What Anti-virus program are you using?
Run an online scan.and let us know the result.
http://housecall.trendmicro.com/


----------



## twiztedd (Jun 22, 2008)

Hi,
I have Kaspersky Anti-virus (7.0.0.125)

even though its updated, it cant detect the problem, 
When my windows load, there is a weird sound from my laptop (only once)

I have un-installed MSN Live Messenger.

The online scanner only detected a ADWARE_BESTOFFERS. thats it.

Please help me out !


----------



## blues_harp28 (Jan 9, 2005)

Post a Hijack this log one of our log experts will check it.

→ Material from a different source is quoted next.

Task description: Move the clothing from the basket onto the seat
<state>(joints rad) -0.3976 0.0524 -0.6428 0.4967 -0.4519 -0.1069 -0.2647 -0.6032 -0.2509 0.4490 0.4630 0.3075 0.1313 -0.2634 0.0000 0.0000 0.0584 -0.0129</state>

If you have HJT already please uninstall before reinstalling new version

*Click here* to download *HJTInstall.exe*

Save *HJTInstall.exe* to your desktop.
Doubleclick on the *HJTInstall.exe* icon on your desktop.
By default it will install to *C:\Program Files\Trend Micro\HijackThis* .
Click on *Install*.
It will create a HijackThis icon on the desktop.
Once installed, it will launch *Hijackthis*.
Click on the *Do a system scan and save a logfile* button. It will scan and the log should open in notepad.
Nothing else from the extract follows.